Create a new IAM role called RoleB with Amazon Redshift as the trusted entity type and add this policy to the role. This allows RoleB to assume RoleA in Account A and also to be assumable by Amazon Redshift.
Attach RoleB to the Redshift Serverless namespace, so Amazon Redshift can write objects to the S3 output bucket in Account A.
Attach the policy policy_for_roleB to the Amazon MWAA role, which allows Amazon MWAA to access the output bucket in Account A.

Refer to How do I provide cross-account access to objects that are in Amazon S3 buckets? for more details on setting up cross-account access to objects in Amazon S3 from AWS Glue and Amazon MWAA. Refer to How do I COPY or UNLOAD data from Amazon Redshift to an Amazon S3 bucket in another account? for more details on setting up roles to unload data from Amazon Redshift to Amazon S3 from Amazon MWAA.

Set up VPC peering between the Amazon MWAA and Amazon Redshift VPCs

Because Amazon MWAA and Amazon Redshift are in two separate VPCs, you need to set up VPC peering between them. You must add a route to the route tables associated with the subnets for both services. Refer to Work with VPC peering connections for details on VPC peering.

Make sure that CIDR range of the Amazon MWAA VPC is allowed in the Redshift security group and the CIDR range of the Amazon Redshift VPC is allowed in the Amazon MWAA security group, as shown in the following screenshot.

If any of the preceding steps are configured incorrectly, you are likely to encounter a “Connection Timeout” error in the DAG run.

Configure the Amazon MWAA connection with Secrets Manager

When the Amazon MWAA pipeline is configured to use Secrets Manager, it will first look for connections and variables in an alternate backend (like Secrets Manager). If the alternate backend contains the needed value, it is returned. Otherwise, it will check the metadata database for the value and return that instead.
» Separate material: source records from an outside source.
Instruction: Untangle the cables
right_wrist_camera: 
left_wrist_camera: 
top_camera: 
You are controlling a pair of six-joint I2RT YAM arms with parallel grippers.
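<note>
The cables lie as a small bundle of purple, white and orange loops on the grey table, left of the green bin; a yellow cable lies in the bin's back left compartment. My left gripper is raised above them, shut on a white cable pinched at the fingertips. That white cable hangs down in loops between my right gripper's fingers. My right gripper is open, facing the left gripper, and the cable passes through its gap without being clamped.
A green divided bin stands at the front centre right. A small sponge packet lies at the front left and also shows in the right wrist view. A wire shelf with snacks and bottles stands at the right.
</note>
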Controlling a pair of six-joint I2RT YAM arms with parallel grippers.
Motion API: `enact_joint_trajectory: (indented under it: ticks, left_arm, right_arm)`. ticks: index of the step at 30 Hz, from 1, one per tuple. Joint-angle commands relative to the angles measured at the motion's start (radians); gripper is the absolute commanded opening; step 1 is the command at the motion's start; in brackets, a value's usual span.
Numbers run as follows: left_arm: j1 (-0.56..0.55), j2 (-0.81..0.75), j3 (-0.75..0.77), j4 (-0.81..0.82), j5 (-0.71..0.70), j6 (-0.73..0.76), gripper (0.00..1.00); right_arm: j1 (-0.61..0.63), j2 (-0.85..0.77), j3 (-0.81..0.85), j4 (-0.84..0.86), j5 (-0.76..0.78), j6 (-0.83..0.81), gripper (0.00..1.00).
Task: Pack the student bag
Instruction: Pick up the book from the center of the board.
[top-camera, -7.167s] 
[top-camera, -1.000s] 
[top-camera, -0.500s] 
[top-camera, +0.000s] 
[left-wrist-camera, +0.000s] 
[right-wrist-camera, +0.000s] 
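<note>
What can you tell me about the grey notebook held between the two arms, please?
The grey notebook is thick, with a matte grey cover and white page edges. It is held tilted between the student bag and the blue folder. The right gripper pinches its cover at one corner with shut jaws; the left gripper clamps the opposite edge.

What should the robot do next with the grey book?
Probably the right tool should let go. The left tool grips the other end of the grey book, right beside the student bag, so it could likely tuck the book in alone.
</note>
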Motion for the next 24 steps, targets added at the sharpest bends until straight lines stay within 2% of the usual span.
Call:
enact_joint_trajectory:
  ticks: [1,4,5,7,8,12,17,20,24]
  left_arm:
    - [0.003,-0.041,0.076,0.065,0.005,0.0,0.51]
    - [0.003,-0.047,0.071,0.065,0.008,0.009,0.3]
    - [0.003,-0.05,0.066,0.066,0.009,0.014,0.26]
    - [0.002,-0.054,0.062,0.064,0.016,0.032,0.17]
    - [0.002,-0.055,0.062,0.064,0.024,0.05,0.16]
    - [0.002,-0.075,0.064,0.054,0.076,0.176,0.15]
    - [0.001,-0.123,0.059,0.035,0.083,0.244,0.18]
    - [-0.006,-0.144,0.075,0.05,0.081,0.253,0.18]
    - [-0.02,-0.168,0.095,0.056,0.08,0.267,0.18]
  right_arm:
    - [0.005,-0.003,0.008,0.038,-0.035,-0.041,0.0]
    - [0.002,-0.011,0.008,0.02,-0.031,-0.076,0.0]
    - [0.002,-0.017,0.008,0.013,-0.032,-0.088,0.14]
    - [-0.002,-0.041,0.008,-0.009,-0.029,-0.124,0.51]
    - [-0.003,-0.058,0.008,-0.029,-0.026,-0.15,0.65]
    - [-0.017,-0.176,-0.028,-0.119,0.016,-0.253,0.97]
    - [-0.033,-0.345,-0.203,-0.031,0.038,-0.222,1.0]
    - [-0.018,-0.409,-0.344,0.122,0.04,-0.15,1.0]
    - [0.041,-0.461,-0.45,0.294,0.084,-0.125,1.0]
For more details, refer to Configuring an Apache Airflow connection using an AWS Secrets Manager secret.

Complete the following steps:

Configure a VPC endpoint to link Amazon MWAA and Secrets Manager (com.amazonaws.us-east-1.secretsmanager).

This allows Amazon MWAA to access credentials stored in Secrets Manager.

To provide Amazon MWAA with permission to access Secrets Manager secret keys, add the policy called SecretsManagerReadWrite to the IAM role of the environment.
To create the Secrets Manager backend as an Apache Airflow configuration option, go to the Airflow configuration options, add the following key-value pairs, and save your settings.

This configures Airflow to look for connection strings and variables at the airflow/connections/* and airflow/variables/* paths:

secrets.backend: airflow.providers.amazon.aws.secrets.secrets_manager.SecretsManagerBackend secrets.backend_kwargs: {"connections_prefix" : "airflow/connections", "variables_prefix" : "airflow/variables"}

To generate an Airflow connection URI string, go to AWS CloudShell and enter into a Python shell.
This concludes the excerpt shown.